Each time, no matter the story, Peter S. Trent or Hampton J. Jackson Jr., doctors at the same orthopedic practice in Oxon Hill, refilled the prescription, according to the Maryland Board of Physicians. Over the course of 21/2 years, the doctors gave the patient 275 prescriptions, mostly for Percocet, a powerful, highly addictive painkiller.

Sometimes they wrote the patient more than one prescription for the drug on the same day. In a single month, they wrote him 11 prescriptions for Percocet, totaling 734 pills.

Jackson and Trent - who maintain that they did nothing wrong - are among a small group of doctors who were the top prescribers of tightly regulated drugs in their state Medicaid programs, according to a Washington Post analysis of state data.

In one case, he noted, a Florida doctor wrote nearly 97,000 prescriptions for mental-health drugs over a 21-month period.


The Post's analysis found not only that certain doctors routinely prescribe some medications far more than their peers, but also that some of them have a long history of sanctions by professional disciplinary boards for unethical and unprofessional behavior, including overprescribing medications to patients who may have been using them to get high instead of well.

The state boards that oversee medical misconduct say overprescribing is a huge problem that they take very seriously.

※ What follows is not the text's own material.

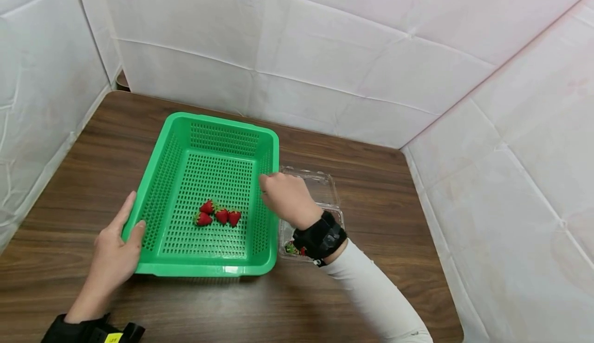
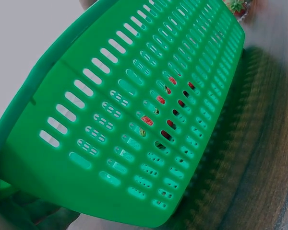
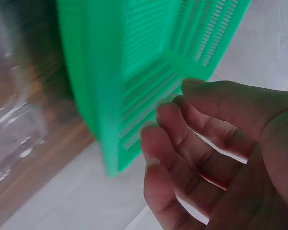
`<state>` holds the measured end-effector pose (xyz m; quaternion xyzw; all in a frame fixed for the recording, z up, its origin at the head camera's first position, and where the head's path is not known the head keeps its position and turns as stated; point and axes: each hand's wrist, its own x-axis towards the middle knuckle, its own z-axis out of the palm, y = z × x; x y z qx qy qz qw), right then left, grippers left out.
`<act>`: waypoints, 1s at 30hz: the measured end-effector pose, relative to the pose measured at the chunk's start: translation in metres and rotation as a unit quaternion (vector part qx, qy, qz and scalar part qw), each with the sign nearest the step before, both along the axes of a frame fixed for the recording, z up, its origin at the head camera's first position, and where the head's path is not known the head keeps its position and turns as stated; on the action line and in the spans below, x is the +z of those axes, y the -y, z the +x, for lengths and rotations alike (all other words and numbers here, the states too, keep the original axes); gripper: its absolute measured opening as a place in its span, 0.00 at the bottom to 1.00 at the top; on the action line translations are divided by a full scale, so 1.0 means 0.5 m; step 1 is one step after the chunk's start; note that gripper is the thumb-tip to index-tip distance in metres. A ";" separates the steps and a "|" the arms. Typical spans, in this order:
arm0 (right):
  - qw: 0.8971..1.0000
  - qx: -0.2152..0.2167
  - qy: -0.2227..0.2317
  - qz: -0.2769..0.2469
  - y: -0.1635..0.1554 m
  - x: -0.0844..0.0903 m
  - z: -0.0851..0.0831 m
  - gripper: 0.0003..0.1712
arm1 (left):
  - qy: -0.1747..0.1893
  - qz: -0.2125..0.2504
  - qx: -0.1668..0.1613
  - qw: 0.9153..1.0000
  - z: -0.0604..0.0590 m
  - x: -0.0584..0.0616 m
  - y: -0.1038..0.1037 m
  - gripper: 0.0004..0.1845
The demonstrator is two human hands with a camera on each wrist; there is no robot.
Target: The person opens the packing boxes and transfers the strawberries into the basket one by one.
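A green plastic basket (image 1: 209, 270) with slotted walls stands on the table. Several red strawberries (image 1: 221, 216) lie together on its floor; the left wrist view shows bits of red strawberry (image 2: 147, 120) through the slots. My left hand (image 1: 114, 252) grips the basket's left rim, thumb on the inner side. Over the basket's right rim is my right hand (image 1: 289, 197). Its fingers (image 3: 158, 143) are loosely bent in the right wrist view, with nothing seen between them. Partly hidden below that hand and wrist, a clear plastic clamshell box (image 1: 320, 187) lies with its lid open, strawberries (image 1: 292, 248) inside.
Dark wood-grain table (image 1: 380, 203) lies under everything. White sheeting (image 1: 325, 49) walls the table at the back and both sides. The clamshell box sits close against the basket's right side.
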<state>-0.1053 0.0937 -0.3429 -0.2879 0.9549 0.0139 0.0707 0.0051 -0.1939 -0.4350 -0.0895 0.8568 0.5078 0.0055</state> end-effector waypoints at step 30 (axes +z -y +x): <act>0.975 0.001 0.221 0.032 -0.170 -0.106 0.041 0.18 | 0.001 0.020 -0.002 1.000 -0.001 0.001 0.001 0.32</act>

The top priority is to do "whatever you think is necessary to protect the public," said William Harp, executive director of the Virginia Board of Medicine. "I want us to be very objective and very fair to these doctors and the citizens they treat."

Regulators say they are caught between trying to keep doctors from prescribing drugs unnecessarily and satisfying doctors who say heavy-handed investigations discourage them from prescribing medication that patients need.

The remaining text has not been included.